On Tue, Jan 30, 2018 at 01:08:52PM +0100, Michal Hocko wrote:
> On Tue 30-01-18 11:58:51, Roman Gushchin wrote:
> > On Tue, Jan 30, 2018 at 09:54:45AM +0100, Michal Hocko wrote:
> > > On Mon 29-01-18 11:11:39, Tejun Heo wrote:
> >
> > Hello, Michal!
> >
> > > diff --git a/Documentation/cgroup-v2.txt b/Documentation/cgroup-v2.txt
> > > index 2eaed1e2243d..67bdf19f8e5b 100644
> > > --- a/Documentation/cgroup-v2.txt
> > > +++ b/Documentation/cgroup-v2.txt
> > > @@ -1291,8 +1291,14 @@ This affects both system- and cgroup-wide OOMs. For a cgroup-wide OOM
> > > the memory controller considers only cgroups belonging to the sub-tree
> > > of the OOM'ing cgroup.
> > >
> > > -The root cgroup is treated as a leaf memory cgroup, so it's compared
> > > -with other leaf memory cgroups and cgroups with oom_group option set.
> > ^^^^^^^^^^^^^^^^^^^^^^^^^^^^^^^^^^^^^
> > IMO, this statement is important. Isn't it?
> >
> > > +Leaf cgroups are compared based on their cumulative memory usage. The
> > > +root cgroup is treated as a leaf memory cgroup as well, so it's
> > > +compared with other leaf memory cgroups. Due to internal implementation
> > > +restrictions the size of the root cgroup is a cumulative sum of
> > > +oom_badness of all its tasks (in other words oom_score_adj of each task
> > > +is obeyed). Relying on oom_score_adj (appart from OOM_SCORE_ADJ_MIN)
> > > +can lead to overestimating of the root cgroup consumption and it is
> >
> > Hm, and underestimating too. Also OOM_SCORE_ADJ_MIN isn't any different
> > in this case. Say, all tasks except a small one have OOM_SCORE_ADJ set to
> > -999, this means the root croup has extremely low chances to be elected.
> >
> > > +therefore discouraged. This might change in the future, though.
> >
> > Other than that looks very good to me.
>
> This?
>
> diff --git a/Documentation/cgroup-v2.txt b/Documentation/cgroup-v2.txt
> index 2eaed1e2243d..34ad80ee90f2 100644
> --- a/Documentation/cgroup-v2.txt
> +++ b/Documentation/cgroup-v2.txt
> @@ -1291,8 +1291,15 @@ This affects both system- and cgroup-wide OOMs.
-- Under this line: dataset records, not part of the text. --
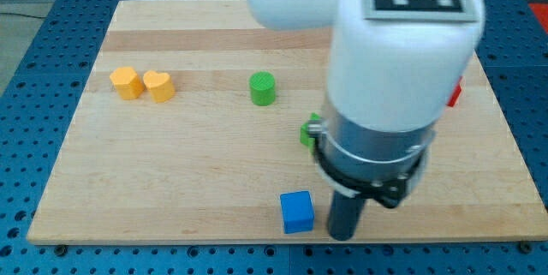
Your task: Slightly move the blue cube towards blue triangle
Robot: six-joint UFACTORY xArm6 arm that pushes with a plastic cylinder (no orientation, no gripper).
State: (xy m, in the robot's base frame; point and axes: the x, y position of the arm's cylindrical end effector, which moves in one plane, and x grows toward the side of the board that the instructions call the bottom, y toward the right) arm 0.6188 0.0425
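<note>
The blue cube (297, 212) sits on the wooden board near the view's bottom edge, a little right of centre. My tip (342, 236) stands just to the cube's right, a small gap apart, near the board's bottom edge. The white arm body fills the view's upper right and hides much of the board there. No blue triangle shows in this view; it may be hidden behind the arm.
Two yellow blocks (127, 81) (158, 86) sit side by side at the left. A green cylinder (263, 88) stands at centre. Another green block (310, 130) peeks out at the arm's left edge. A red block (455, 92) shows at the arm's right edge.
</note>
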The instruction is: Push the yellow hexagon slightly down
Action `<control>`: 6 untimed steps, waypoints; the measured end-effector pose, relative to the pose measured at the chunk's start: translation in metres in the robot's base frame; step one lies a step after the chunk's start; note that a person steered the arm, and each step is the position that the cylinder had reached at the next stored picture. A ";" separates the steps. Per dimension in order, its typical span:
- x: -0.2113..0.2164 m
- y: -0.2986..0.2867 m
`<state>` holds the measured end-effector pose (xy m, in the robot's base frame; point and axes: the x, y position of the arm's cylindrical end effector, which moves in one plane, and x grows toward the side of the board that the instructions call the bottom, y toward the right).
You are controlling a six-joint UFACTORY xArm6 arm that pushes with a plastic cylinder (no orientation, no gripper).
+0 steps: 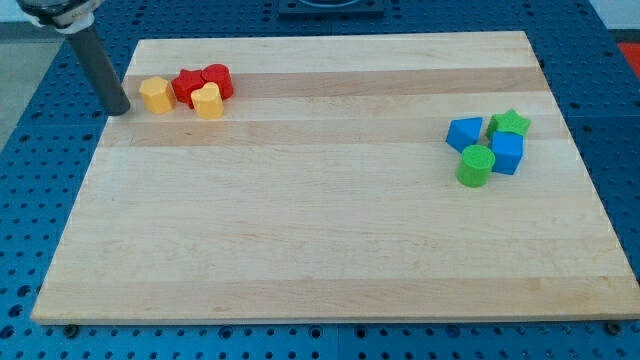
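Note:
The yellow hexagon [155, 95] lies near the board's top left corner. My tip [120, 109] rests just to its left, a small gap away, at the board's left edge. To the hexagon's right sit a red star-like block [187, 86], a red cylinder-like block [218, 80] and a yellow heart-like block [208, 102], packed together.
At the view's right stands a cluster: a blue triangle [464, 132], a green star [509, 123], a blue cube-like block [506, 153] and a green cylinder [475, 166]. The wooden board [320, 240] lies on a blue perforated table.

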<state>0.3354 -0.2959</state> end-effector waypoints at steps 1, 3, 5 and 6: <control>-0.042 -0.001; -0.070 0.006; -0.046 0.040; -0.033 0.057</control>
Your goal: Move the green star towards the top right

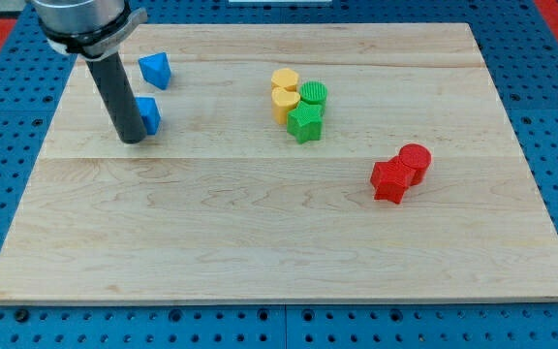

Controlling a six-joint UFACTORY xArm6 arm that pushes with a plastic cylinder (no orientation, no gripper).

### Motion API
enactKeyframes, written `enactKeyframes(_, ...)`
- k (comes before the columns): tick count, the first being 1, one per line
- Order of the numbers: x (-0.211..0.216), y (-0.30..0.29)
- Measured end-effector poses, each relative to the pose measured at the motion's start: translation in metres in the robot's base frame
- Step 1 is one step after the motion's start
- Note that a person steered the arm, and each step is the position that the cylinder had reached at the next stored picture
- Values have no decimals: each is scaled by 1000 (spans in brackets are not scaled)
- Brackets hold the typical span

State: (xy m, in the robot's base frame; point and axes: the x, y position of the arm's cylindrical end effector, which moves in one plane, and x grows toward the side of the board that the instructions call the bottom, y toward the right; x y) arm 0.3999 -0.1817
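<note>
The green star (305,123) sits near the board's upper middle, at the bottom of a tight cluster. A green cylinder (314,95) touches it from above. A yellow heart (284,102) and a yellow hexagon (284,80) stand just to the left of the greens. My tip (132,140) is far to the view's left of the star, touching the left side of a blue block (148,114).
A blue triangular block (155,70) lies above the tip at the upper left. A red star (389,181) and a red cylinder (415,160) sit together at the right. The wooden board (279,242) ends in edges on all sides.
</note>
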Motion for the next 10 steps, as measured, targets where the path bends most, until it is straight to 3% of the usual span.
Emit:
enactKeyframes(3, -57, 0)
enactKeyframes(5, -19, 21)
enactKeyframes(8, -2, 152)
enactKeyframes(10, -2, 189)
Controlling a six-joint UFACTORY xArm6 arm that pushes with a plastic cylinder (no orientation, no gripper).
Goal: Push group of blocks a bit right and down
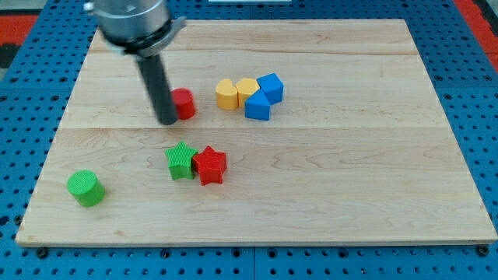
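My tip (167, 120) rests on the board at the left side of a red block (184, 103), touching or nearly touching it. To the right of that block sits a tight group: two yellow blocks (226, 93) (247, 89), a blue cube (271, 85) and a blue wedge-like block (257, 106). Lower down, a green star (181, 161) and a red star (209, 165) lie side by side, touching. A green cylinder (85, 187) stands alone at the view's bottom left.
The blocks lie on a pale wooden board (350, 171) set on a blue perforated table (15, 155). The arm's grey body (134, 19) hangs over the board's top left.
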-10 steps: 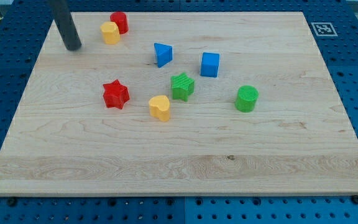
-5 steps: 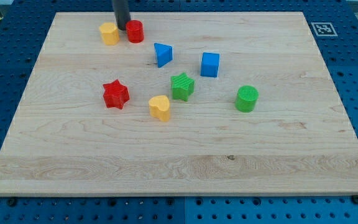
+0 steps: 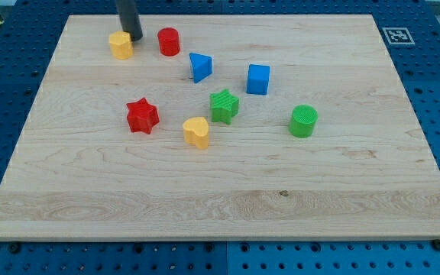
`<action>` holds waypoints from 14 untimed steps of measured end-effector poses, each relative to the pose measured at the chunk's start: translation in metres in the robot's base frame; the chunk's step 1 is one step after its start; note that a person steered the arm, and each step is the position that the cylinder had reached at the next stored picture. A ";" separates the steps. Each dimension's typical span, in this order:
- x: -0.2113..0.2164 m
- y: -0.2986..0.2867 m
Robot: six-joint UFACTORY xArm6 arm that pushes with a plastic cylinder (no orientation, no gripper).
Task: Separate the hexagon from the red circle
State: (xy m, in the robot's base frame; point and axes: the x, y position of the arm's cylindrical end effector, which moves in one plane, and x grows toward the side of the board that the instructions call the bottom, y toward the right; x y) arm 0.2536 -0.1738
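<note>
The yellow hexagon (image 3: 121, 45) lies near the board's top left. The red circle (image 3: 169, 41) stands to its right, with a clear gap between them. My tip (image 3: 132, 36) rests in that gap, touching the hexagon's upper right side and apart from the red circle. The dark rod rises from it out of the view's top.
A blue triangle (image 3: 199, 66) and a blue cube (image 3: 257, 79) lie right of the red circle. A red star (image 3: 142, 116), a yellow heart (image 3: 196, 132), a green star (image 3: 224, 105) and a green cylinder (image 3: 303, 121) lie mid-board. The wooden board's top edge (image 3: 220, 15) is close behind my tip.
My tip moved from the board's far left in between the two blocks. The red circle went right, then the hexagon slid left; the gap between them has widened.
</note>
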 end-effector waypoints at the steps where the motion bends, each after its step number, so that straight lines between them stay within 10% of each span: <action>1: 0.000 -0.029; 14: 0.098 -0.016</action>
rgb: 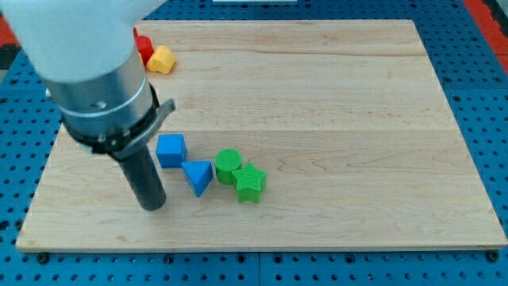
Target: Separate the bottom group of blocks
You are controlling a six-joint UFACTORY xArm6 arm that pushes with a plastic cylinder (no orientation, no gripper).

For a cgroup-wide OOM
> the memory controller considers only cgroups belonging to the sub-tree
> of the OOM'ing cgroup.
>
> -The root cgroup is treated as a leaf memory cgroup, so it's compared
> -with other leaf memory cgroups and cgroups with oom_group option set.
> +Leaf cgroups and cgroups with oom_group option set are compared based
> +on their cumulative memory usage. The root cgroup is treated as a
> +leaf memory cgroup as well, so it's compared with other leaf memory
> +cgroups. Due to internal implementation restrictions the size of
> +the root cgroup is a cumulative sum of oom_badness of all its tasks
> +(in other words oom_score_adj of each task is obeyed). Relying on
> +oom_score_adj (appart from OOM_SCORE_ADJ_MIN) can lead to over or
> +underestimating of the root cgroup consumption and it is therefore
> +discouraged. This might change in the future, though.

Acked-by: Roman Gushchin <guro@xxxxxx>

Thank you!